Ma procediamo con ordine. Trump è stato ascoltato attentamente? Certamente la sua gente e il suo elettorato hanno creduto al suo vasto programma: Make America Great Again  (rendere l’America di nuovo grande). Ma tutti hanno capito bene quali fossero i mezzi che avrebbe utilizzato? Forse anche gli americani sono stati distratti quando ha parlato di dazi. Ma pure noi non abbiamo brillato per prontezza e finezza intellettuale. Di sicuro, non ci siamo preparati. E forse nelle stanze delle Cancellerie europee si è coltivata la pia illusione che l’amicizia transatlantica fosse irreversibile. Previsione naufragata sotto lo tsunami dei dazi e l’occhiolino a Putin contro l’Ucraina. Quindi, d’ora in poi, bisogna aprire bene le orecchie quando i candidati parlano di programmi. E soprattutto non fermarsi agli slogan. Tanto più in tempi di fake news e di memorie cortissime.

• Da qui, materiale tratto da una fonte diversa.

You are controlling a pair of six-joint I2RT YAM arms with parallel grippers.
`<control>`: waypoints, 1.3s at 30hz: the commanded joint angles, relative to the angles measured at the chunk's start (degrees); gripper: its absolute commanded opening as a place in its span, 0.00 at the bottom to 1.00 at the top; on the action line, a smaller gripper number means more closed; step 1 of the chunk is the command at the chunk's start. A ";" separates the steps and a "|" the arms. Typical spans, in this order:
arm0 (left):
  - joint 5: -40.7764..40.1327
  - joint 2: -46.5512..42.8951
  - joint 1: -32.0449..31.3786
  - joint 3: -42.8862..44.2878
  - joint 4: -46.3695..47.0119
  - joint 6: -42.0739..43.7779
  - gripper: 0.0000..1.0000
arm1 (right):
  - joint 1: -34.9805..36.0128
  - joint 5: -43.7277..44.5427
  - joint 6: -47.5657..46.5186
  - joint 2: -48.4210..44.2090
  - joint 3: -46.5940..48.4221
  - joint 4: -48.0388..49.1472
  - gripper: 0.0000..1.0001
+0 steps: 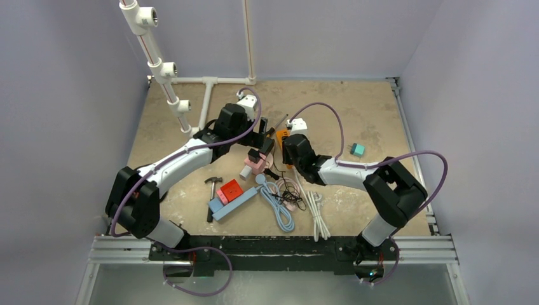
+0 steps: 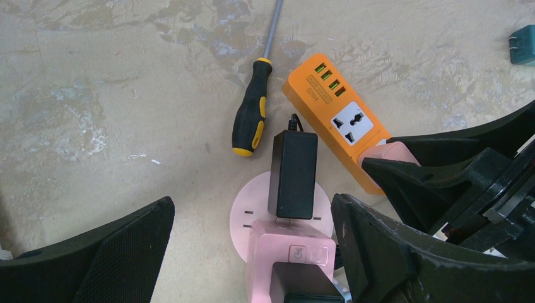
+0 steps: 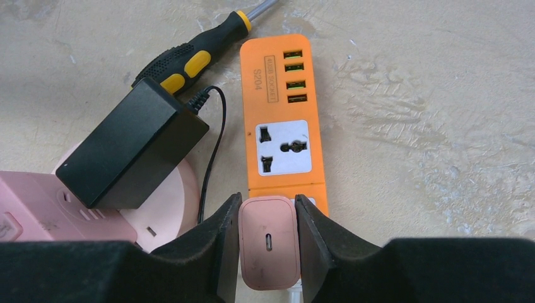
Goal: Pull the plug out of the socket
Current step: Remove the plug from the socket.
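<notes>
An orange power strip [image 3: 281, 95] lies on the table with a pink plug [image 3: 268, 243] seated in its near socket. My right gripper [image 3: 268, 235] is shut on that plug, one black pad pressed against each side. In the left wrist view the plug [image 2: 388, 151] shows at the strip's end [image 2: 334, 104], between the right arm's fingers [image 2: 441, 170]. My left gripper [image 2: 252, 208] hangs open above a pink socket block [image 2: 290, 252] that carries a black adapter [image 2: 293, 173]; it touches neither. From above, both grippers [image 1: 264, 143] [image 1: 289, 149] meet near the table's middle.
A black-and-yellow screwdriver [image 2: 252, 110] lies just left of the strip. Nearer the arms are a hammer [image 1: 213, 190], a red block [image 1: 230, 189], a blue strip [image 1: 238, 203] and coiled cables [image 1: 279, 203]. A teal block [image 1: 357, 150] sits at the right. White pipes [image 1: 165, 70] stand at the back left.
</notes>
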 commanded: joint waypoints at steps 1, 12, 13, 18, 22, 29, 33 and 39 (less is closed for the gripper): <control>0.89 0.05 0.24 0.57 0.99 -1.12 0.95 | 0.32 0.80 -0.19 0.68 2.24 -0.62 0.32; 1.22 0.05 0.26 0.56 0.98 -1.11 0.95 | 0.33 -0.65 -1.65 0.17 1.89 0.35 0.14; 1.22 0.02 0.24 0.56 0.98 -1.08 0.95 | 0.34 -0.69 -1.78 0.09 1.89 0.35 0.12; 1.19 0.06 0.23 0.60 0.98 -1.01 0.95 | 0.43 -1.25 -2.17 -0.92 1.25 1.31 0.05; 1.22 0.09 0.23 0.65 0.99 -1.01 0.95 | 0.35 -1.66 -2.42 -1.42 0.92 1.66 0.01; 1.25 0.10 0.24 0.66 0.95 -1.01 0.95 | 0.41 -1.41 -2.40 -2.32 0.42 2.08 0.00; 1.31 0.18 0.23 0.66 0.87 -1.01 0.95 | 0.43 -1.35 -2.44 -2.83 0.11 2.37 0.00; 1.32 0.10 0.24 0.67 0.90 -1.06 0.95 | 0.35 -1.24 -2.44 -3.72 -0.38 2.86 0.00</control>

In secondo luogo, interrogarsi severamente sulle conseguenze dell’elezione del tale candidato. Naturalmente si dirà che nessuno poteva immaginare una tale evoluzione autoritaria e imperialistica della più grande potenza al mondo. Forse sì, forse no. Di sicuro, abbiamo sottovalutato la cialtronaggine e l’assoluta irrealtà di affermazioni del tipo “farò terminare la guerra in Ucraina in 24 ore”. Declassarla a iperbole o a semplice mania di grandezza è imperdonabile. La verità è che denuncia una sopravvalutazione delle proprie capacità di persuasione, una colpevole sottovalutazione della feroce determinazione dell’aggressore russo, una imperdonabile mancanza di comprensione della reale posta in gioco, che non si addicono allo standard di un capo di Stato. Uno semplicemente con la testa sul collo. Di sicuro, Trump non ha mai parlato della strategia del caos che ha perseguito dal primo istante della sua elezione, né del feroce istinto vendicativo che avrebbe dispiegato contro tutti i suoi presunti nemici, ma forse tutti noi abbiamo colpevolmente sottovalutato gli indizi.

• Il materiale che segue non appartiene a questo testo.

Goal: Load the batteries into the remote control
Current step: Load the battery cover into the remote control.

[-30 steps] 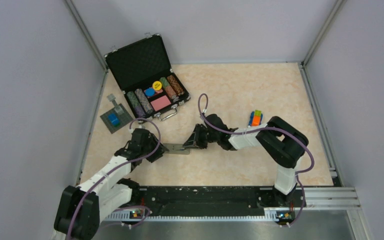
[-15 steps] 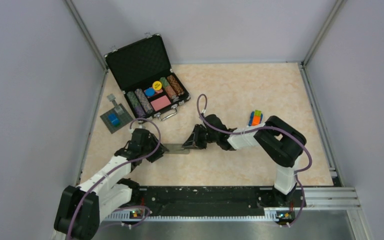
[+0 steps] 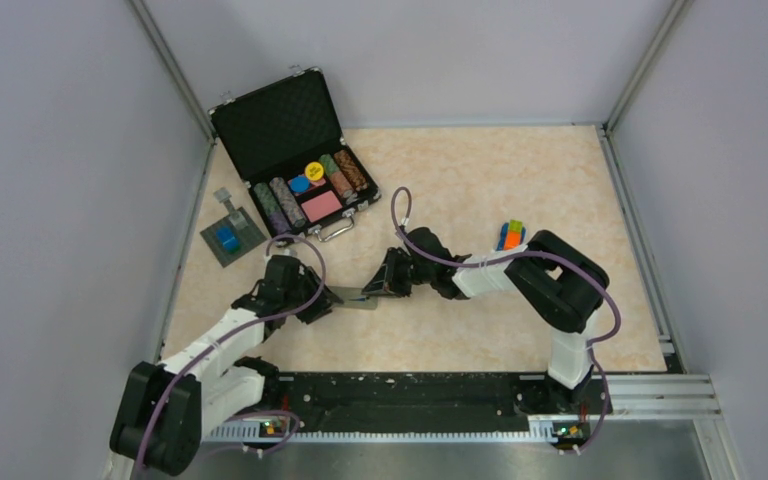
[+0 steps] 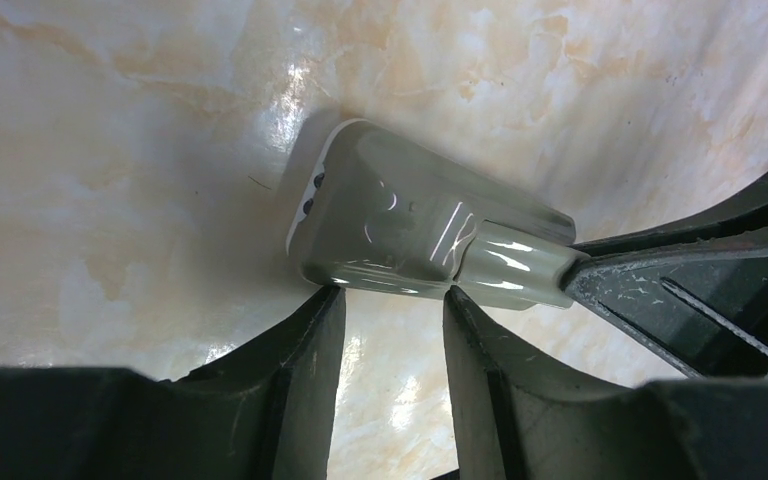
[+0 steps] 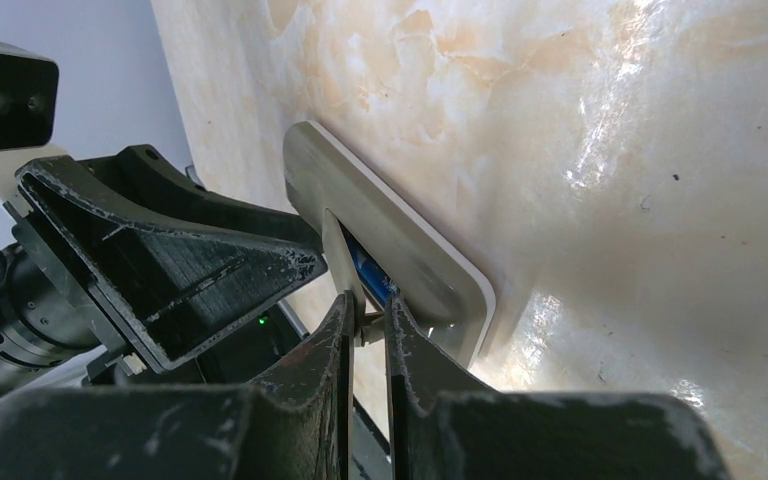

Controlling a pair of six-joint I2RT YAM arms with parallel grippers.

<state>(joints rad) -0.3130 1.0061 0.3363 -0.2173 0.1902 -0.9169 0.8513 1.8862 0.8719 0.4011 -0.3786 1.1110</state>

Il risultato è sotto gli occhi di tutti: il mondo oggi è più insicuro di ieri, la parola guerra è tornata a dominare il dibattito pubblico, le economie sono tutte in subbuglio, i popoli cominciano a chiedersi cosa il futuro riservi loro.

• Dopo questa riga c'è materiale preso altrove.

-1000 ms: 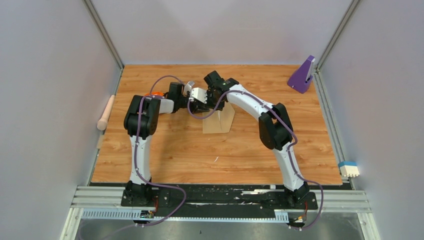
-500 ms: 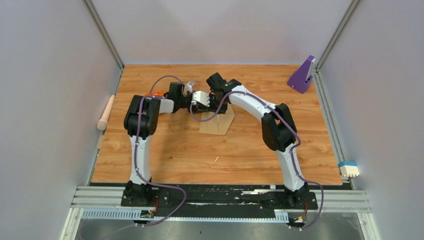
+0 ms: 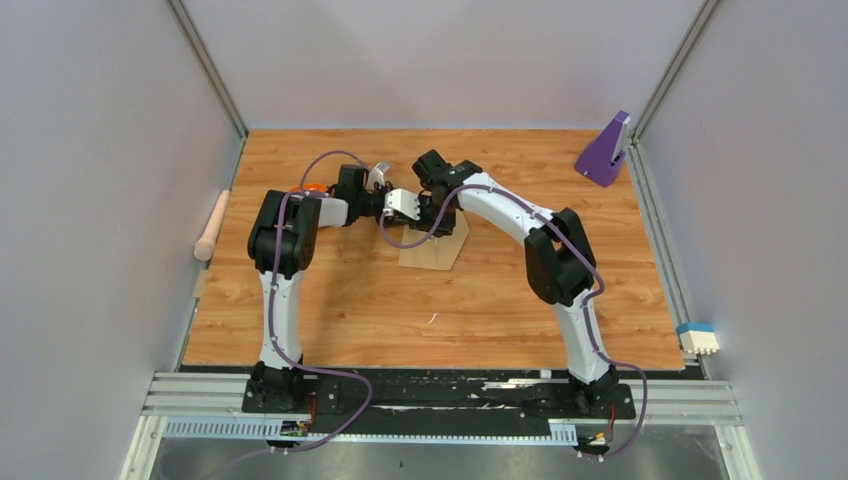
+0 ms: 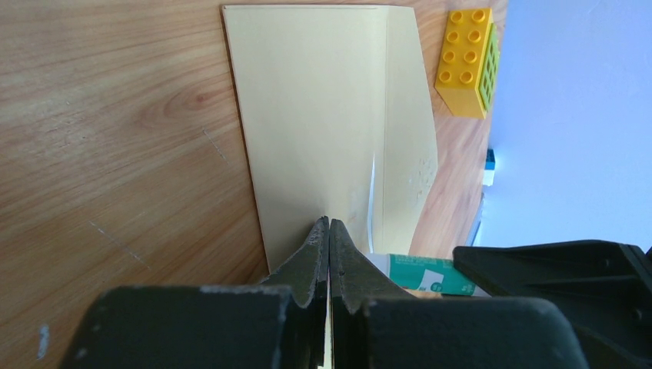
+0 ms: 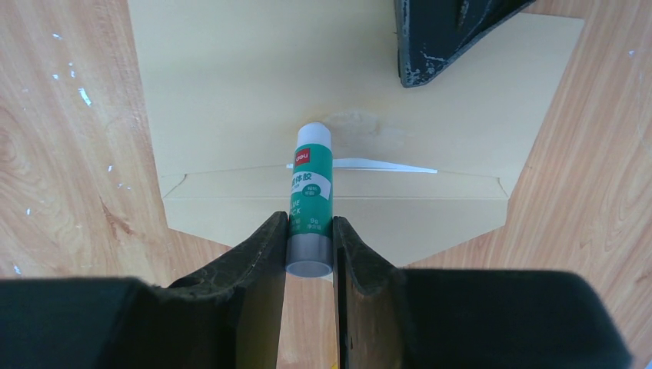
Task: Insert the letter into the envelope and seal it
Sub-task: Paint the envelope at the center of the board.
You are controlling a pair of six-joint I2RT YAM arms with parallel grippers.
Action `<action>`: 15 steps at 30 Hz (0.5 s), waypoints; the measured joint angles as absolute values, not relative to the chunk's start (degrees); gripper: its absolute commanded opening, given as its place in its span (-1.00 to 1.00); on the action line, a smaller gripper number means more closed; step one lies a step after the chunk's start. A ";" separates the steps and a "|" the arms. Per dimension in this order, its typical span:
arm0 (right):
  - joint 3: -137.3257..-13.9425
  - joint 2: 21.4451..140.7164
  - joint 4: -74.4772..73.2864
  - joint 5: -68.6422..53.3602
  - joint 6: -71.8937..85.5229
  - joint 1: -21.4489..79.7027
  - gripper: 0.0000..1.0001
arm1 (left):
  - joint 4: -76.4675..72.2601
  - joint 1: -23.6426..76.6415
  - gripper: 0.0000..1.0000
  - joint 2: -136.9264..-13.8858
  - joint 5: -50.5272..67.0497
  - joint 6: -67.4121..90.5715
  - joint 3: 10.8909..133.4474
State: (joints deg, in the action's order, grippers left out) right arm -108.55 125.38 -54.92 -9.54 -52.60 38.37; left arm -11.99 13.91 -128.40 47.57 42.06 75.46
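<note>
Left fingers [image 4: 314,257], pressed together, touch the flat envelope [image 4: 307,115], whose length runs straight ahead of them. Right fingers [image 5: 261,254] pinch a glue stick [image 5: 311,201]. The envelope's open flap points toward them, with a sliver of the letter [image 5: 377,164] inside.

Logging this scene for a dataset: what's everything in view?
envelope: one, tan, flat on the table, flap open
letter: one, white, sliver at the envelope's mouth
glue stick: one, green and white, in the right claw
brick: one, yellow, near the envelope
stand: one, purple, far right corner
roller: one, pale, left table edge
block: one, white and blue, off the right edge
left claw: black, shut, tip over the envelope
right claw: black, shut on the glue stick
</note>
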 measured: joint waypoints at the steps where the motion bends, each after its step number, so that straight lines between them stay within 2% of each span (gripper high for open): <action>1: -108.55 125.36 -55.09 -9.54 -52.60 38.48 -1.00 | -11.99 13.91 -1.00 -128.40 47.57 42.06 75.46; 15: -111.83 127.35 -55.64 -4.84 -50.19 38.35 -1.00 | -11.99 13.91 -1.00 -128.40 47.59 42.04 75.46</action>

Terza questione: la compagnia che circonda Trump. La sensazione è che non abbia veri consiglieri, ma solo yesman incapaci di contraddirlo quando è assolutamente necessario. Banalmente potremmo dire che non ha nessun amico in grado di aprirgli gli occhi sulle conseguenze delle proprie azioni. Ciascuno di noi dovrebbe averne almeno uno, in grado di metterci in allarme quando la misura è colma o diamo i numeri. Nell’universo degli egoriferiti Donald Trump occupa oggi il primo posto a pari merito con tale Vladimir Putin. Da qui tanto amore e tanto odio. E tanta paura per tutti noi.

Nel nostro piccolo, dobbiamo imparare la lezione e farne tesoro per le prossime elezioni italiane, soprattutto se si andrà a votare con un sistema bipolaretendente al premierato e se il contesto mondiale sarà ancora dominato dagli attuali attori imperiali (Stati Uniti, Russia e Cina).

Dunque, dovremo ascoltare molto attentamente cosa diranno i candidati, soppesare le conseguenze della loro eventuale elezione e infine valutare la compagnia di cui intendono circondarsi. Potrebbe persino essere troppo poco per evitare avventure pericolose come quella americana. Cioè della più grande democrazia occidentale che ha imboccato irresponsabilmente il vicolo buio della democratura.